-- Task objective --
Restate the listing exactly.
┏━━
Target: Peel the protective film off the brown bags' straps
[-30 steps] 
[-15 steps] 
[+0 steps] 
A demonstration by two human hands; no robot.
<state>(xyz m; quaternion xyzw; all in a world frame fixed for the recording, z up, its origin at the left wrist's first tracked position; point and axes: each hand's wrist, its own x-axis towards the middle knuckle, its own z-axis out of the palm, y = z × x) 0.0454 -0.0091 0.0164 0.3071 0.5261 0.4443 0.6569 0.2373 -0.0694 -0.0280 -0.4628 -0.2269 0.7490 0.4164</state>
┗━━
-- Output of the exercise --
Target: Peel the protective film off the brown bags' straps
[-30 steps] 
[-15 steps] 
[+0 steps] 
A demonstration by two human hands; no robot.
<state>(xyz m; quaternion xyzw; all in a world frame fixed for the recording, z up, its origin at the left wrist's first tracked position; point and axes: each hand's wrist, its own x-axis towards the middle knuckle, its own z-axis out of the palm, y = z × x) 0.0454 -0.0091 0.0164 0.3071 0.5261 0.4443 0.6569 0.2373 -0.0694 -0.0280 -0.4628 -0.2269 0.7490 0.4164</state>

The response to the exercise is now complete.